El aprendizaje y sus formas

El aprendizaje y sus formas

¿En qué momento empezamos a aprender? Y, ¿cuándo dejamos de hacerlo? La respuesta a estas dos preguntas es muy simple, siempre aprendemos; es decir, aprendemos desde el primer momento que nacemos (incluso algunos aprendizajes se realizan en el vientre materno) y dejamos de aprender en el momento en el que morimos.

Todo nuestro desarrollo se base en el aprendizaje. Es cierto que la genética también influye, de alguna forma, nos da la base de la que partimos, pero con el aprendizaje, vamos desarrollando esa base.

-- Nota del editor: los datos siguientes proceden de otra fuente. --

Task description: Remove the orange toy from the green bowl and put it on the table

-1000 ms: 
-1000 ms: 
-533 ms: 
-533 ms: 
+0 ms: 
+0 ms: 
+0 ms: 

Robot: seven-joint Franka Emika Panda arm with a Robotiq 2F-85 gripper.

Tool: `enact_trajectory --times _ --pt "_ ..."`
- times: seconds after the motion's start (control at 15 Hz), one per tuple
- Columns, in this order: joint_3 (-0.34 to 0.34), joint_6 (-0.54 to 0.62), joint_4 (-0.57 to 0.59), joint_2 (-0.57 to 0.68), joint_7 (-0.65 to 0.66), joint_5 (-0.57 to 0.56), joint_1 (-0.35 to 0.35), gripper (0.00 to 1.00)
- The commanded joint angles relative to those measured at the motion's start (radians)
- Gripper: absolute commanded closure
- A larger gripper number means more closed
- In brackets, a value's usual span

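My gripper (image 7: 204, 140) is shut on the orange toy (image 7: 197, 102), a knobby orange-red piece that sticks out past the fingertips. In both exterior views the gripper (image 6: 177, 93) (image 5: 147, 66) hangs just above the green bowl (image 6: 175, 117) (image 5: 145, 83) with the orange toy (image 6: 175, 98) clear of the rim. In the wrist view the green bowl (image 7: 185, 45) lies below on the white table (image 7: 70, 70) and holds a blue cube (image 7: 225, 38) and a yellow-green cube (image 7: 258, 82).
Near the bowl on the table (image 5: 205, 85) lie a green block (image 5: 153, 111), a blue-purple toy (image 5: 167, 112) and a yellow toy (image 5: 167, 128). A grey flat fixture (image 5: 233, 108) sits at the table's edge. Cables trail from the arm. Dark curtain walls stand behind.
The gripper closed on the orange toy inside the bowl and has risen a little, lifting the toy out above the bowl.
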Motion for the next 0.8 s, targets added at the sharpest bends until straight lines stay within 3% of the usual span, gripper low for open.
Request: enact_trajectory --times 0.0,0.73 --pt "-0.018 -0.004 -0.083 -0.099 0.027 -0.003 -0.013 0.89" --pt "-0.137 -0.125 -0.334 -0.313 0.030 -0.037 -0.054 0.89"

Antes de nada, vamos a establecer una definición para aprendizaje; aprendizaje es la forma en la que vamos adquiriendo conductas, formas de relacionarnos y expresión de sentimientos y emociones.

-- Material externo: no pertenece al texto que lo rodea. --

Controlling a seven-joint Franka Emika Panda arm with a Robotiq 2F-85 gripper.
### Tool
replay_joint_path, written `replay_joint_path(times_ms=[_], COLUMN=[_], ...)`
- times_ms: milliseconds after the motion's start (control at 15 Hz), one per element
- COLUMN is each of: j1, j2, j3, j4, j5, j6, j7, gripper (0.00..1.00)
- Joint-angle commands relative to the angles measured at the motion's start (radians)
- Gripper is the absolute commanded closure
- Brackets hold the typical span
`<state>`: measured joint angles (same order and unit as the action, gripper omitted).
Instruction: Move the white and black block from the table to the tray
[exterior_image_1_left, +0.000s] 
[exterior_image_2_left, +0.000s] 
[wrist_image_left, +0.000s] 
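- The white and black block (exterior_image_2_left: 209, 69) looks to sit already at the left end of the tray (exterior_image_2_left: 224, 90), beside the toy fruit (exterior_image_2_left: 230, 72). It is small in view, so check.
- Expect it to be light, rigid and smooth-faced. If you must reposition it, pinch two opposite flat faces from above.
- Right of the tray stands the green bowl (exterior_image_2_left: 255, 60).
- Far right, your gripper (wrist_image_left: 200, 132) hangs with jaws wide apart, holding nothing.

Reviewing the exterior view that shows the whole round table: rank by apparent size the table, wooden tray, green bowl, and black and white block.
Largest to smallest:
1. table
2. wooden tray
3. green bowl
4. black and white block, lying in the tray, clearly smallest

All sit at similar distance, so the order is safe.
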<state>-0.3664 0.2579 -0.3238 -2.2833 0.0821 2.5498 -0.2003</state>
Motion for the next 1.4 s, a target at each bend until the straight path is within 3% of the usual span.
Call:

Pero no aprendemos únicamente de una forma. Existen diferentes formas de aprendizaje:

  • Imitación: los niños observan lo que hacen las personas significativas que tienen alrededor y tratan de copiar la conducta.
  • Refuerzos: o también consecuencias. Si cuando realizas una acción obtiene una consecuencia positiva, volverás a realizar esa conducta; si por el contrario la conducta es negativa, dejarás de realizar esa conducta.
  • Juego: mediante los juegos que realizan desde pequeños, son entrenamientos de acciones que deberán realizar cuando sean adultos. Con el juego pueden ensayar sin miedo a equivocarse y obtener consecuencias negativas.

Todas estas formas de aprendizaje se dan simultáneamente, interrelacionándose unas con otras.

El aprendizaje puede darse de forma guiada y estructurada por un adulto, pero también puede ser libre, permitiendo que el niño aprenda por si sólo. Debemos tener en cuenta, que debemos guiar o no al niño, en función, de la etapa del desarrollo en el que se encuentre y del tipo de conducta que esté aprendiendo.

Durante las primeras etapas de la vida, el aprendizaje no tiene porque ser tan guiado; sí, debemos estar atentos a lo que hacen para evitar situaciones peligrosas, pero no se debe forzar. El niño aprenderá a coger las cosas por si mismo, a rodar y darse la vueltal, a sentarse, a andar a hablar, cuando esté preparado para ello; no debemos forzarlo.

Según va siendo mayor, los aprendizajes deben ser más guiados y estructurados, orientar sobre las elecciones que hacer y sobre las consecuencias de realizar unos actos u otros.